◆ WHAT IS EXPECTED ◆
Scan the records beneath this line for the line holding "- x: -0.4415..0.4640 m" and the line holding "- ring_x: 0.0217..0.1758", then transcribe exactly those two and all lines between.

(Dataset excerpts)
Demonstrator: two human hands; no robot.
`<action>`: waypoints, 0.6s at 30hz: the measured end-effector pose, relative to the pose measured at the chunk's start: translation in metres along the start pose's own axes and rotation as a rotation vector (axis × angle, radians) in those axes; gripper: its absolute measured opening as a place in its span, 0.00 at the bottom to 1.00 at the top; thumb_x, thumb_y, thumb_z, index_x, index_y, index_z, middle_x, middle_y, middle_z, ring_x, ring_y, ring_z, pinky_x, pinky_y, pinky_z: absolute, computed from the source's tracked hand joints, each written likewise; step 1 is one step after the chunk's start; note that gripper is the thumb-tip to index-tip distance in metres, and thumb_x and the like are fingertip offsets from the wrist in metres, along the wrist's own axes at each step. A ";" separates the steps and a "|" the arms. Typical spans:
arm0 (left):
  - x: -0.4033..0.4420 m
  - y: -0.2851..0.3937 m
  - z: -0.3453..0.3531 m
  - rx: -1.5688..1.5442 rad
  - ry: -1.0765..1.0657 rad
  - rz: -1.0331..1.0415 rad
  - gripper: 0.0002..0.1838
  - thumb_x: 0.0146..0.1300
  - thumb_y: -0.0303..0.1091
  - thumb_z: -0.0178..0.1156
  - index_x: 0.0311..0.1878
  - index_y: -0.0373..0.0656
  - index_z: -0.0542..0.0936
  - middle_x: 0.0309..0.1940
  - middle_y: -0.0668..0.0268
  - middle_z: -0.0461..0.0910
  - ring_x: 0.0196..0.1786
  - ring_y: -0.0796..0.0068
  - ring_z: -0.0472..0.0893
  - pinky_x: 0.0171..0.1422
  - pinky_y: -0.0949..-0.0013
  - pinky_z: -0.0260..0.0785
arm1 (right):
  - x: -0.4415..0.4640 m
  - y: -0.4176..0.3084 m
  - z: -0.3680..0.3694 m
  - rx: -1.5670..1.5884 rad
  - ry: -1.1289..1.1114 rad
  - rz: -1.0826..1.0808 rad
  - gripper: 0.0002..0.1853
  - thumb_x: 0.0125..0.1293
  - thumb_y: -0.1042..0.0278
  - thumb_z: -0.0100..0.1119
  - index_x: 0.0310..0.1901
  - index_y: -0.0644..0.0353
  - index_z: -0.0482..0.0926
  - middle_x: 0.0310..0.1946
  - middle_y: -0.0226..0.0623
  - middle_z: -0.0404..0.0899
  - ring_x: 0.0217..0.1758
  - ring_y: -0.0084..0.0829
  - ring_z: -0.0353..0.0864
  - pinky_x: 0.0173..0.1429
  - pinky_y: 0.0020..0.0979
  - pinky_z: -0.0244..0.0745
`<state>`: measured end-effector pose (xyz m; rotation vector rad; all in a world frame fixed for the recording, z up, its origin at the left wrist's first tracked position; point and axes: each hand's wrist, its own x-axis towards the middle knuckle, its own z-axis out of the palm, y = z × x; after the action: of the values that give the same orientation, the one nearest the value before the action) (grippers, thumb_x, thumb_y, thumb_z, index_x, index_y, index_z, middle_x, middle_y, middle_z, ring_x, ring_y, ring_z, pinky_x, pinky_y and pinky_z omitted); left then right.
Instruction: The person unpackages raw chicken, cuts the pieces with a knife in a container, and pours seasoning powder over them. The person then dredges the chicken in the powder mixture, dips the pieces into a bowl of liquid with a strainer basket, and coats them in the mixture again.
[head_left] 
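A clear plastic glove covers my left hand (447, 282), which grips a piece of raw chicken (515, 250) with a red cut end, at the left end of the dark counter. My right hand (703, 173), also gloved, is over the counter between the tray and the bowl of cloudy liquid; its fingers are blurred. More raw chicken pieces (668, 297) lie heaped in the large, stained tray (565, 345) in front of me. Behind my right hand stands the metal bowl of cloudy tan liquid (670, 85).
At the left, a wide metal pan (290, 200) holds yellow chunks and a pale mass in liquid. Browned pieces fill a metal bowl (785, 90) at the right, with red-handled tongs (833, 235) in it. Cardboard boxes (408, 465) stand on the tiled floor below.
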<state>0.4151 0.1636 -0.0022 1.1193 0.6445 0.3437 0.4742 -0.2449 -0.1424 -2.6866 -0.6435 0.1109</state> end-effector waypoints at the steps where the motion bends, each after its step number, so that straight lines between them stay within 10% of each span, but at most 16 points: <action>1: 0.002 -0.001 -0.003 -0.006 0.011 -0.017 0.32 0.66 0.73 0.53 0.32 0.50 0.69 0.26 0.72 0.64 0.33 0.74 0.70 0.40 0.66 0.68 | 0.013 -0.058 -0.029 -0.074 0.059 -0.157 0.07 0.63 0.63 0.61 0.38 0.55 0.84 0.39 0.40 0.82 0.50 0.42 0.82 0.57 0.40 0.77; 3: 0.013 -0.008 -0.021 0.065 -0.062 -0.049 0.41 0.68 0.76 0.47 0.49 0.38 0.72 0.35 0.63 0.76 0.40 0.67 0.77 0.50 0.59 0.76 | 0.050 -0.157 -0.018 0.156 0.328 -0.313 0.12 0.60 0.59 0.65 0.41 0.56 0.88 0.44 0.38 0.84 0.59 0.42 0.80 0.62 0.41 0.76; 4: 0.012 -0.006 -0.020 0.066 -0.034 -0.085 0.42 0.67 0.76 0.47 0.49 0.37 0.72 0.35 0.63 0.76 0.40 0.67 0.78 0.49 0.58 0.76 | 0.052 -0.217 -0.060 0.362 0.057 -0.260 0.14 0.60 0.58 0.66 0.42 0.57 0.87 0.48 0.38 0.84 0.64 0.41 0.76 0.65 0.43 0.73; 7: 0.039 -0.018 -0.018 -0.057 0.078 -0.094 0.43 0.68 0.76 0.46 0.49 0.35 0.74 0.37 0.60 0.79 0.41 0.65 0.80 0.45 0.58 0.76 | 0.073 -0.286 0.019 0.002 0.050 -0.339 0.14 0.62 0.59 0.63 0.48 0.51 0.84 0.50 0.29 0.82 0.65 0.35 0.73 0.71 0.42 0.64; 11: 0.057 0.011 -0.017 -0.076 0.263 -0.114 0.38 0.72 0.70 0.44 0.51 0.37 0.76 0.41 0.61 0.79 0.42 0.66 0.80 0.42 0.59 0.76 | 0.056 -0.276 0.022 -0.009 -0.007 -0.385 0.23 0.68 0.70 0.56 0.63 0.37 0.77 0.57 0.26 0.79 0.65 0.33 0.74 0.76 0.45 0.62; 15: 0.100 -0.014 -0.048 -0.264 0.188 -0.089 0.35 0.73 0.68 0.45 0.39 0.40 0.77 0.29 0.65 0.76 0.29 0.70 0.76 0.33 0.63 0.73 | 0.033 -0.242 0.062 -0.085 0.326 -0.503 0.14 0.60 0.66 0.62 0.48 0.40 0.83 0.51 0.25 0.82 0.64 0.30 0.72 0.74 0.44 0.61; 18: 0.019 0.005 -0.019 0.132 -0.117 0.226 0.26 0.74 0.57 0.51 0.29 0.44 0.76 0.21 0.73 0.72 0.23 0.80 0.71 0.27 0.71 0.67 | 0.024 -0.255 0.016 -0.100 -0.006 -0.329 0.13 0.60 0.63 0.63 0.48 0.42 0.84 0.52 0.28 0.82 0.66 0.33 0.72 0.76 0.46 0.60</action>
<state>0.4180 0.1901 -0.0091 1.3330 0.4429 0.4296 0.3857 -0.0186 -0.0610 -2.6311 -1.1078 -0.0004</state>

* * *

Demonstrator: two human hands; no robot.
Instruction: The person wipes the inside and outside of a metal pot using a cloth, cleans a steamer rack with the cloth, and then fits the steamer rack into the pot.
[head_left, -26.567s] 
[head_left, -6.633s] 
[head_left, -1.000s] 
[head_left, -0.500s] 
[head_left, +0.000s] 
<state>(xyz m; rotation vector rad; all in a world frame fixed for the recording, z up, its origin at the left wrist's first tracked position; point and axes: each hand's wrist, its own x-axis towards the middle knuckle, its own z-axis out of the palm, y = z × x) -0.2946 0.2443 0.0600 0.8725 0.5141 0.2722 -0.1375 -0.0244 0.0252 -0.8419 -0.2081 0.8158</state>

◆ TASK ANSWER ◆
  - x: -0.4415..0.4640 m
  - y: -0.4176..0.3084 m
  - z: -0.3680..0.3694 m
  - rx: -1.5670..1.5884 rad
  - ry: -1.1289..1.1114 rad
  - rz: -1.0826..1.0808 rad
  - gripper: 0.0002..0.1853
  - thumb_x: 0.0125..0.1293
  - thumb_y: -0.1042..0.0278
  - thumb_z: -0.0100..0.1119
  - index_x: 0.0310..0.1901
  - index_y: -0.0644..0.0353
  - index_z: -0.0482..0.0926
  - middle_x: 0.0310..0.1946
  - middle_y: -0.0226..0.0623
  - middle_z: -0.0404..0.0899
  - ring_x: 0.0217..0.1758

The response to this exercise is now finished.